Kay Norton, president of the University of Northern Colorado, was trying to save her job Friday when she took to the press-conference podium and told reporters the investigation into UNC's reaction to male sexual-harassment allegations against a UNC theater professor would be as broad and deep as it could be.
"The University of Northern Colorado has placed no limits on the investigation," Norton said in a statement posted on the UNC website.
Her quick action is a response required by law of an employer facing an allegation of sex harassment made within the workplace -- in this case a student against a professor -- but more than that, her quickly going public is a reflex to the public humiliation and resignation of former University of Colorado president Betsy Hoffman five years ago.

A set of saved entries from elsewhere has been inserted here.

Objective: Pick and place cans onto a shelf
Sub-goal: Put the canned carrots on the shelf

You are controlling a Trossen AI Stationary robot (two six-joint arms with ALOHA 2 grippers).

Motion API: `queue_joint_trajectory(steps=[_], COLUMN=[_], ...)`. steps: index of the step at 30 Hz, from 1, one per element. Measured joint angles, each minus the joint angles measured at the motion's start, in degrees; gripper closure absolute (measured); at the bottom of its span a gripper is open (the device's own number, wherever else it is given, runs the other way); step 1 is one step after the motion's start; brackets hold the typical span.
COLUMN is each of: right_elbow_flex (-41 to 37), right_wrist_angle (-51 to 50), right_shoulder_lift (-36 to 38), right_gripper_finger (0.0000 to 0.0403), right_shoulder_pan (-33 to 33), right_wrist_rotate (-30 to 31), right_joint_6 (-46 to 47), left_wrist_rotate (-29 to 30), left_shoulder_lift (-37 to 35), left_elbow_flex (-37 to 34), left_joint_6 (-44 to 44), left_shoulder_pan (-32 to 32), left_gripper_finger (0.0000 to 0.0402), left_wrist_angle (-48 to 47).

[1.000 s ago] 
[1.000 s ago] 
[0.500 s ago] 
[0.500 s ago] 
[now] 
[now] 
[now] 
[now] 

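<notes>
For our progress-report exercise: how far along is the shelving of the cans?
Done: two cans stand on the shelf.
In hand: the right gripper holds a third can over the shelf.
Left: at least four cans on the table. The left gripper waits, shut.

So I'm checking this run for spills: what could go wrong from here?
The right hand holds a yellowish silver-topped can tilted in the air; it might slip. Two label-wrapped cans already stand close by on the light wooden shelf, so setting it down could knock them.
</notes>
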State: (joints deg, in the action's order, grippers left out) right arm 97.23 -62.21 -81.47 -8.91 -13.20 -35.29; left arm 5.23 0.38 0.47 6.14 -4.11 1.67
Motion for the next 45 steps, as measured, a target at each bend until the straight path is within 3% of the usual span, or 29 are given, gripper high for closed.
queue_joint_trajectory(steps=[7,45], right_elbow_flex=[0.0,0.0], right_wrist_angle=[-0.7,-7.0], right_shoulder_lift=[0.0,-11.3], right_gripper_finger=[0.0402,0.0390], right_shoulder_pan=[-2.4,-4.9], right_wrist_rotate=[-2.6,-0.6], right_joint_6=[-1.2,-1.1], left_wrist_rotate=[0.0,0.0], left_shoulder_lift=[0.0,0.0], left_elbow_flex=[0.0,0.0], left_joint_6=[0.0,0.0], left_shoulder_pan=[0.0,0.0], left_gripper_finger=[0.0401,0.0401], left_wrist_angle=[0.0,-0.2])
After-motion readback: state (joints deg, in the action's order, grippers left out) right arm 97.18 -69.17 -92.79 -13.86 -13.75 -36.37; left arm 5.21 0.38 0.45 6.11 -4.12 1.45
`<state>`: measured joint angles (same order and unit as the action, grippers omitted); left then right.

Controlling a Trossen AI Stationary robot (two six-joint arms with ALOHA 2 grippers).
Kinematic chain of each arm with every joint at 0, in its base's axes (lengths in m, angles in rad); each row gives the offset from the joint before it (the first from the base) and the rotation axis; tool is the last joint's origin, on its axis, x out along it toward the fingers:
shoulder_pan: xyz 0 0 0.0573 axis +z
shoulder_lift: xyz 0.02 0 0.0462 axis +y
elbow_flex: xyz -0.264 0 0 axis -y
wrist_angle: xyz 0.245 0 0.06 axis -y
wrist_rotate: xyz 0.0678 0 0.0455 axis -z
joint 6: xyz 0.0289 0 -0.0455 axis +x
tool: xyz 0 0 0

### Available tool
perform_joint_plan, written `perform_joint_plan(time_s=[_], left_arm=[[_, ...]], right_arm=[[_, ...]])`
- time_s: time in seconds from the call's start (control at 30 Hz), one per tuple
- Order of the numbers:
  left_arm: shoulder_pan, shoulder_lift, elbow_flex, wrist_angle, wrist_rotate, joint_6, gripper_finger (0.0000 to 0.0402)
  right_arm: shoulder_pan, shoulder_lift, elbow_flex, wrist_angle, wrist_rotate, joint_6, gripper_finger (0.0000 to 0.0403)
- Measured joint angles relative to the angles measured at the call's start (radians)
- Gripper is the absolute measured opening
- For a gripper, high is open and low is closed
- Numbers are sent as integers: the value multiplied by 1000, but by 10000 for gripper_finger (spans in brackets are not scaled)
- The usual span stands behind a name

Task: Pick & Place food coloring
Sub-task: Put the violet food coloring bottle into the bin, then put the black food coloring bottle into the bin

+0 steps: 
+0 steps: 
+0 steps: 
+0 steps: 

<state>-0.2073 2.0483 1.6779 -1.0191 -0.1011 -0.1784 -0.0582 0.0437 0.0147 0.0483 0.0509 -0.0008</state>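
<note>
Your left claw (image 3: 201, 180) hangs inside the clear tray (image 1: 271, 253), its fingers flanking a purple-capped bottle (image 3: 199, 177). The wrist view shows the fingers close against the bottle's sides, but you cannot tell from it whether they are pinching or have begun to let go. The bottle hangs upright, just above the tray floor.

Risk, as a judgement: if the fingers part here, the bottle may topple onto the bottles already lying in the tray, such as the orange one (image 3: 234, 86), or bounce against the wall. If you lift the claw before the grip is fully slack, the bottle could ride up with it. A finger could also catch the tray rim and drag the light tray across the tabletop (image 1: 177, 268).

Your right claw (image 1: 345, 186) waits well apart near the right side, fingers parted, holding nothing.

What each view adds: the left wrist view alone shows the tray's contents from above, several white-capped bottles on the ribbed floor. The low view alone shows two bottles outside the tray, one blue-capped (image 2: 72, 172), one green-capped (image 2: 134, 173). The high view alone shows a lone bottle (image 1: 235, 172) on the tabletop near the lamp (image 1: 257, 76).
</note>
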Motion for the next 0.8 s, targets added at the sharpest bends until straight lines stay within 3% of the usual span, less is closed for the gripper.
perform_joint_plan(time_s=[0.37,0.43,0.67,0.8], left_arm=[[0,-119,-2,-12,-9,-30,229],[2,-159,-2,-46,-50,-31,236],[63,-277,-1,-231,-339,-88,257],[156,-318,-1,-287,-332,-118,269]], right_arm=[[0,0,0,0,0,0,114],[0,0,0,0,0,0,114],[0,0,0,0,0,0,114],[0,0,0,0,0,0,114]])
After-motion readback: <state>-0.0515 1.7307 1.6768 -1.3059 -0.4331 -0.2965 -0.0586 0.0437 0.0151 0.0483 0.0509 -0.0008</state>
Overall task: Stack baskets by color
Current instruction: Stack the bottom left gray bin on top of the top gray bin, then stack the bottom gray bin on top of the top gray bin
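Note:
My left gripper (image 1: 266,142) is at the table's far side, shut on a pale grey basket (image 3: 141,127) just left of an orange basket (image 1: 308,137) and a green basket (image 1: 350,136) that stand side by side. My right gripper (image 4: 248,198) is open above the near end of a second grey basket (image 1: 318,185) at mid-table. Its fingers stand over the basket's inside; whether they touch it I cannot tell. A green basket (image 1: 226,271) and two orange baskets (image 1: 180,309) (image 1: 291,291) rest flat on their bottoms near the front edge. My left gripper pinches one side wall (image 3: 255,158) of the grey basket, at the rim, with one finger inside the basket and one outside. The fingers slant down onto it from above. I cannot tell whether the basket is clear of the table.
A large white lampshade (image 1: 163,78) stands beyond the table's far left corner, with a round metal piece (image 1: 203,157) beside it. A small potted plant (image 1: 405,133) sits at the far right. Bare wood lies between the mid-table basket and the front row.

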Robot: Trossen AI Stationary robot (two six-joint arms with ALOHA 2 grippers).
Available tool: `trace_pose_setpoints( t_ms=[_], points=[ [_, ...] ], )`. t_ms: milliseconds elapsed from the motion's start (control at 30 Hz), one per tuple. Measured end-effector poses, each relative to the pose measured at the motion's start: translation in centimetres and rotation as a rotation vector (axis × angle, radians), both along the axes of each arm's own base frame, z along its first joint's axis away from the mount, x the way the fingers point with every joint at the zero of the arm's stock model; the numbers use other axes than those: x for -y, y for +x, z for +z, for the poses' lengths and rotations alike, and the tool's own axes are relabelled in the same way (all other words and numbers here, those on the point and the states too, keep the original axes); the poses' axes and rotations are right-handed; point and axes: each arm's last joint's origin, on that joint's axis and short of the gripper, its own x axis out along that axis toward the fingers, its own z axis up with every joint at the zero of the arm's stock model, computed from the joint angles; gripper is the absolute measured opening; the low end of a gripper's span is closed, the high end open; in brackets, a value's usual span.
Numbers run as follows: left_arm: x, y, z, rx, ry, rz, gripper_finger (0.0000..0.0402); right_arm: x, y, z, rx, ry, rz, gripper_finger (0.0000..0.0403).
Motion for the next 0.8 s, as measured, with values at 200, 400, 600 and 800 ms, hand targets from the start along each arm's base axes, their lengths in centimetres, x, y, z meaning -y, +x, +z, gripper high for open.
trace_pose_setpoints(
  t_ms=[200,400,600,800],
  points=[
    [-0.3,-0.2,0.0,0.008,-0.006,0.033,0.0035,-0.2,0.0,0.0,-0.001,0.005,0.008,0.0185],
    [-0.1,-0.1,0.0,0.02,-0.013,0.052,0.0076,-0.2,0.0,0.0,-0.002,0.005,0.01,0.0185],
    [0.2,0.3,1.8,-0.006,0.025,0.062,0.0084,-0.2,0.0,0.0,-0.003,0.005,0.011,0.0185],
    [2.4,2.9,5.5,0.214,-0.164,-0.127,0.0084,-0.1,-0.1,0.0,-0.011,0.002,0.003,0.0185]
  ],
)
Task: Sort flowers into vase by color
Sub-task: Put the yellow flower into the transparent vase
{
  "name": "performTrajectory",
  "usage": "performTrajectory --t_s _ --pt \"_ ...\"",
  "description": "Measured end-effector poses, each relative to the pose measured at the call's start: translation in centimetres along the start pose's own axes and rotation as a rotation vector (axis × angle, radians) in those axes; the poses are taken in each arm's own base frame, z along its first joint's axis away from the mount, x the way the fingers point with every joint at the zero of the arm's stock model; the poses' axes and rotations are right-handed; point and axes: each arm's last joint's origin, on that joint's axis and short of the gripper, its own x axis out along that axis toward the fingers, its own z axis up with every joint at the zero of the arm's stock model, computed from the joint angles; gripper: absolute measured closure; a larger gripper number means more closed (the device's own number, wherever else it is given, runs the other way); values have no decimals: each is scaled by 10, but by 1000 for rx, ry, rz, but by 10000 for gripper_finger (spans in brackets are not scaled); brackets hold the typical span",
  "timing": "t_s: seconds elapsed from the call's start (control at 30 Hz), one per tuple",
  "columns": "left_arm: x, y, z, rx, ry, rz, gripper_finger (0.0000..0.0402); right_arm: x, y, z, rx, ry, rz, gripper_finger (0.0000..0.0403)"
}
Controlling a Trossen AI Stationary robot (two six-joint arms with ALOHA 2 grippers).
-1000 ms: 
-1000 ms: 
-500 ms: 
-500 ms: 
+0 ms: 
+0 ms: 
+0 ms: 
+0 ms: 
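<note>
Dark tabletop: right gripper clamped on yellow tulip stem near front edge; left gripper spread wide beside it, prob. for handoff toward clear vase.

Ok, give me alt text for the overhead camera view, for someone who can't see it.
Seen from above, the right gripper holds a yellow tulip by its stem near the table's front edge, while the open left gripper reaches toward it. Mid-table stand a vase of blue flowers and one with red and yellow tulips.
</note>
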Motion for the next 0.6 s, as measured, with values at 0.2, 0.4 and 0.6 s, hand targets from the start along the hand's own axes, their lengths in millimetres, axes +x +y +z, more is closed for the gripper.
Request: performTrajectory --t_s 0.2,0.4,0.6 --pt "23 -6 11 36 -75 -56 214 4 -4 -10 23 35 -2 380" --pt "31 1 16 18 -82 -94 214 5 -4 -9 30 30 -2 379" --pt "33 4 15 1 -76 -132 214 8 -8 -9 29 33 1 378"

When Hoffman delayed responding to charges her football team and coaches were using sex and alcohol to recruit teen graduates of high schools, then-Gov. Bill Owens publicly demanded a full-bore investigation, and then put more heat on Hoffman after Ward Churchill's "little Eichmanns" essay was made widely public. The governor's public actions in each instance were taken long after the fact of the offenses he held Hoffman accountable for.
Now, I'm not suggesting that now Gov. Bill Ritter call for Norton's resignation.
Politically, such a call would parallel Owens pressure on Hoffman. Owens was Republican; Hoffman considered somewhat liberal. Ritter is a Democrat; Norton took the UNC post during Owens' administration and her husband, Tom Norton, was director of the state highway department at the time.
And Norton is going public in part to cut short such retributive political action.
That's not only a smart move politically, but probably the best move in terms of UNC's reputation among institutions of higher learning.
Allegations regarding sexual behavior are now a most public event, especially when criminal charges or the possibility of criminal charges are imminent, and even more especially when public figures or public institutions are involved. Bill Clinton, the University of Colorado, Michael Jackson, South Carolina Gov. Mark Sanford ..., the list of celebrity media coverage goes on and on and on and on.
Norton has been a good president of UNC, by all accounts. Her actions regarding the current firestorm are the right actions, although her institution's behavior in the past may still be found at fault and Norton held accountable for it.
That would be the "right thing to do," no matter the outcome.
As Betsy Hoffman and so many others have found out during careers over the past decade, jobs are to be held for as long as one can hold them, doing the best you can do while you do hold them. But then the economy, a sex scandal, some mistake, or a change in political fortunes comes along to muck up your performance. And the job comes to an end.
As my mother would have said: Buck up and move on.